Preview Activity 15.1.
Let \((X, \tau)\) be a topological space and \(A\) a nonempty subset of \(X\text{.}\) It is reasonable to use the open sets in \(X\) to define open sets in \(A\text{.}\) More specifically, we might consider a subset \(O_A\) of \(A\) to be open in \(A\) if \(O_A\) is the intersection of \(A\) with some open set in \(X\text{,}\) as illustrated in Figure 15.1. With this in mind we define \(\tau_A\) as
\begin{equation*}
\tau_A = \{O \cap A \mid O \in \tau\}\text{.}
\end{equation*}
(a)
Show that \(\tau_A\) is a topology on \(A\text{.}\) The result of item (1) is that any subset of a topological space \((X,\tau)\) is also a topological space with topology \(\tau_A\text{.}\)
Definition 15.2.
Let \((X,\tau)\) be a topological space.
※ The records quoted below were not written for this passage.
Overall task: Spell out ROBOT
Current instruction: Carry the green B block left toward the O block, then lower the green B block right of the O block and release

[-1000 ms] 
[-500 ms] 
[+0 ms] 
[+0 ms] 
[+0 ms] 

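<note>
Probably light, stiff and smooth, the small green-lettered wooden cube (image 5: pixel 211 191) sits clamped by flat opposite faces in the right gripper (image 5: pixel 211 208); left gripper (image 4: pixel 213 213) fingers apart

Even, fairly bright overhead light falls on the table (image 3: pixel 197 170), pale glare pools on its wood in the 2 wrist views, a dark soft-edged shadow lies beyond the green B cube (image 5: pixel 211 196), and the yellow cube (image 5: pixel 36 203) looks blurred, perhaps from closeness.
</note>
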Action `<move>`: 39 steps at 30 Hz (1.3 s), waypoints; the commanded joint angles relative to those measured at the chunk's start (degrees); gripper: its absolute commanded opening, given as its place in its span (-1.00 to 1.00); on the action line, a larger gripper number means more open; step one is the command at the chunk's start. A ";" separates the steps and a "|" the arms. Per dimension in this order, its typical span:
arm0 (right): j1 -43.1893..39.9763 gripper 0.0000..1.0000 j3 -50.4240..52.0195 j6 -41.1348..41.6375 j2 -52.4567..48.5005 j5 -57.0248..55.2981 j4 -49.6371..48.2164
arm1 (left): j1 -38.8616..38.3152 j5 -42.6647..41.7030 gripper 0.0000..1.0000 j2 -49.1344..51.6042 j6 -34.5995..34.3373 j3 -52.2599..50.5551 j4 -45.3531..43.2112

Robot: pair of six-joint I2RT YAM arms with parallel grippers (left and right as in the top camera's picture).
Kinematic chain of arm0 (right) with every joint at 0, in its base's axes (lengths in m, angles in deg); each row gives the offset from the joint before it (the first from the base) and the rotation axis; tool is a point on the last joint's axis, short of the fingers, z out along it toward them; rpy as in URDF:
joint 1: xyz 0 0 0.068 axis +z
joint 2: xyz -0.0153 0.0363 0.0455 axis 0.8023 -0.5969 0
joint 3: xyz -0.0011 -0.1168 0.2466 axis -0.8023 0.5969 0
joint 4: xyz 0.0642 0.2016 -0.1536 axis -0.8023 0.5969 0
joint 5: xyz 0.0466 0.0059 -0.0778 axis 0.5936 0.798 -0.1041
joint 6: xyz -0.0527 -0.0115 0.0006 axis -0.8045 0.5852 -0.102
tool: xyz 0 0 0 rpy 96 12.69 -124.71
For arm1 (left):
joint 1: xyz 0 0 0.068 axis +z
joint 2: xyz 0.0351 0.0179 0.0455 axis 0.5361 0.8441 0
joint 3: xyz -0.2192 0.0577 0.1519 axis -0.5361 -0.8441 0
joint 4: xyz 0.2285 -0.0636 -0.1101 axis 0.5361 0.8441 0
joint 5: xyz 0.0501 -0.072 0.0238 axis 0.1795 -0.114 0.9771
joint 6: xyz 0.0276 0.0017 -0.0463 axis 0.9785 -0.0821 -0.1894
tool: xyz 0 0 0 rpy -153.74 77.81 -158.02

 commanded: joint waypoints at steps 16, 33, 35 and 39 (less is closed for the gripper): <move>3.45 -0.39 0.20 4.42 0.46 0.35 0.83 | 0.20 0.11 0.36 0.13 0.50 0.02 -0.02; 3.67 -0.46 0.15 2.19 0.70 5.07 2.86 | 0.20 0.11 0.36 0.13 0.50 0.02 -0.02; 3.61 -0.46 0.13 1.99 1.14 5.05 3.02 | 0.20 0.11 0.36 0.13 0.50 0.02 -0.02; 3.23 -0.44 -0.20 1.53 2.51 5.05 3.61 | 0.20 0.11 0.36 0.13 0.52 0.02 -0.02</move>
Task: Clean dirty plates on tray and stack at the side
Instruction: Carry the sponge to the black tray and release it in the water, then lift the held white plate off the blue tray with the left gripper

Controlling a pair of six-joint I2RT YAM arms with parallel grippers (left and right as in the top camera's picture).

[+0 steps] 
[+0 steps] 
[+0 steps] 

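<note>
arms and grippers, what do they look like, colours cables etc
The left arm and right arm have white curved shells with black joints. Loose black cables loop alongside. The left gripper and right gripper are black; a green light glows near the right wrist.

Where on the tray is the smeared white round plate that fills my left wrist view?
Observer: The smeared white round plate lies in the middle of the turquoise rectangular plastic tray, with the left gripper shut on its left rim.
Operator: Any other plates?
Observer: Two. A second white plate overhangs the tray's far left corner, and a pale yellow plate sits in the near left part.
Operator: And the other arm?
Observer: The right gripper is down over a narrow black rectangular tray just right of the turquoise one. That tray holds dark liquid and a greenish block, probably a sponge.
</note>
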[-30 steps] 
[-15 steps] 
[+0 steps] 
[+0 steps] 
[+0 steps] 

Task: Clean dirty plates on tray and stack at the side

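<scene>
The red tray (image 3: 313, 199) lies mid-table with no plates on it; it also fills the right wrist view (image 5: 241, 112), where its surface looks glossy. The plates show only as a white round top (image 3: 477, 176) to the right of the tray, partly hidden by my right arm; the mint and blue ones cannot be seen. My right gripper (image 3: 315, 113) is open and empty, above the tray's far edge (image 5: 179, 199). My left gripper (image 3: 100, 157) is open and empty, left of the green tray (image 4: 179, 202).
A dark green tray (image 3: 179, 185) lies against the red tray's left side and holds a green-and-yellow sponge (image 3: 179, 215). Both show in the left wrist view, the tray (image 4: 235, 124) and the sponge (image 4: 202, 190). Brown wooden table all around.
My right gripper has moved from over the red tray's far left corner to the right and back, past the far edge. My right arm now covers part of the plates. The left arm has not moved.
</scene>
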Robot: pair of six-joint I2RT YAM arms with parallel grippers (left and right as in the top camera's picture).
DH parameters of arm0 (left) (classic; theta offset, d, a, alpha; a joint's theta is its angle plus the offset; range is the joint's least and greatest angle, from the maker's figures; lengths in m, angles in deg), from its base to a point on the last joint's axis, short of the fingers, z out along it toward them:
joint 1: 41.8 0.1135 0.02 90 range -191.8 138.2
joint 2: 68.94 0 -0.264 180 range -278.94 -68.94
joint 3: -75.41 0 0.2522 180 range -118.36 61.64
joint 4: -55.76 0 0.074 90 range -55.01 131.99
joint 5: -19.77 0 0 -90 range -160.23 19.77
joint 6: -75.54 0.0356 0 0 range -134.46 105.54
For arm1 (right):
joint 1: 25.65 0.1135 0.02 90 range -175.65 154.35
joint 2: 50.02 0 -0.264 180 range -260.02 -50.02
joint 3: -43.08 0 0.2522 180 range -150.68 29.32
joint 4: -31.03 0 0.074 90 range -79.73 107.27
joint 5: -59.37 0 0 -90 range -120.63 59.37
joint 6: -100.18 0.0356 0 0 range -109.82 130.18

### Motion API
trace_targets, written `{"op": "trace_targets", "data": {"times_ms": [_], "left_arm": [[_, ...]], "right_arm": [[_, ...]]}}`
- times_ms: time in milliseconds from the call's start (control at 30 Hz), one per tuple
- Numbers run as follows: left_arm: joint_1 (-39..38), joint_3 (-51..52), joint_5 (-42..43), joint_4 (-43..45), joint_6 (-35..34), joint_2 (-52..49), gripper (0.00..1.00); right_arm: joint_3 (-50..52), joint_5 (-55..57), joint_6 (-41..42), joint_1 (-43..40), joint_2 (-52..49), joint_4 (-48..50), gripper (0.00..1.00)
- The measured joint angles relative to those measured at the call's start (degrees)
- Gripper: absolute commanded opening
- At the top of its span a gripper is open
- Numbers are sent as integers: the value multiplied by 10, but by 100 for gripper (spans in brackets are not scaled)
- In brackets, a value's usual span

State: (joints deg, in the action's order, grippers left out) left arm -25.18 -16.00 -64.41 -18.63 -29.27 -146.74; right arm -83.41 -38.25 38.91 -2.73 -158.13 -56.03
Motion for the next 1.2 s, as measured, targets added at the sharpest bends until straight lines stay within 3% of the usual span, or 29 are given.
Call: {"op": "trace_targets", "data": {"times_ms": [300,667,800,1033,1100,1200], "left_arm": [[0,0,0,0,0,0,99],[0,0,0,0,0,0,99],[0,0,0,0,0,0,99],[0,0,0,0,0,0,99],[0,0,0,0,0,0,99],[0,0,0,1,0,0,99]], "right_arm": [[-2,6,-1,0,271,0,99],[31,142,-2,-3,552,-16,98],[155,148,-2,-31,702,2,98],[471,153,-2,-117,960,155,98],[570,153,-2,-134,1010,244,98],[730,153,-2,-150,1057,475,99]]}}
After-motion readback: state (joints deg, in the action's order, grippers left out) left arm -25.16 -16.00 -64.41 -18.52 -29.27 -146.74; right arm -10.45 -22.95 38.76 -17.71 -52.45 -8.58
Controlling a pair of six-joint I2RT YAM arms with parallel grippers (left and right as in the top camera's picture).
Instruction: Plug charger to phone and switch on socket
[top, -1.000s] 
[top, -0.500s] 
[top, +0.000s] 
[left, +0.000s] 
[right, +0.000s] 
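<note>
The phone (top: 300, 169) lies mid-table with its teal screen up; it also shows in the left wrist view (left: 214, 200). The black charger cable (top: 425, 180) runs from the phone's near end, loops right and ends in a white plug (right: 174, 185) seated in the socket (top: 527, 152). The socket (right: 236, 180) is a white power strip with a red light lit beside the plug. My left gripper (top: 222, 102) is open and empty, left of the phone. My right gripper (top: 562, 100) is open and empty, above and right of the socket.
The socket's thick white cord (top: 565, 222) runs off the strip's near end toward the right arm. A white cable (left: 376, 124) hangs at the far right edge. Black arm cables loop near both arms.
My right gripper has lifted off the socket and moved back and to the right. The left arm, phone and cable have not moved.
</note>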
A subspace of \((X,\tau)\) is a nonempty subset \(A\) of \(X\) together with the topology
\begin{equation*}
\tau_A = \{O \cap A \mid O \in \tau\}\text{.}
\end{equation*}
(b)
For each of the following, \(X\) is a topological space and \(\tau\) is a topology on \(X\text{.}\)
(i)
Let \(X= \{a,b,c,d\}\) and \(\tau = \{\emptyset, \{a\}, \{b\}, \{a,b\}, X \}\text{.}\) Consider the subset \(A=\{b,c\}\) and list the open sets in the subspace topology \(\tau_A\text{.}\) Now consider \(Z = \{a,b\}\text{.}\) What is the name of the subspace topology \(\tau_Z\) on this subset of \(X\text{?}\)
(ii)
Consider \(X=\R\) with \(\tau\) the indiscrete topology. What are the open sets in the subspace topology on \([1,2]\text{?}\) Now generalize to any nonempty set in the indiscrete topology.
(iii)
Let \(X = \{a,b,c,d,e,f,g,h,i\}\) with \(\tau\) the discrete topology. What are the open sets in the subspace topology on \(\{a,b,d\}\text{.}\) Now generalize to any nonempty set in the discrete topology.
(iv)
Let \(X= \{a,b,c,d,e,f\}\) with \(\tau = \{\emptyset,\{a\}, \{c,d\}, \{a,c,d\}, \{b,c,d,e,f\}, X\}\text{.}\) What are the open sets in the subspace \(A = \{a, b, e\}\text{?}\) Is every open set in \(A\) an open set in \(X\text{?}\) Explain.
(v)
Let \(X=\Z\) with \(\tau = \tau_{FC}\) the finite complement topology. What are the open sets in the subspace topology on \(A = \{0,19, 37, 5284\}\text{?}\) Can you generalize this to the subspace topology on any finite subset of \(\Z\text{?}\)
(vi)
Let \(X=\Z\) with \(\tau = \tau_{FC}\) the finite complement topology. What are the open sets in the subspace topology on the even integers? Can you generalize this to the subspace topology on any infinite subset of \(\Z\text{?}\)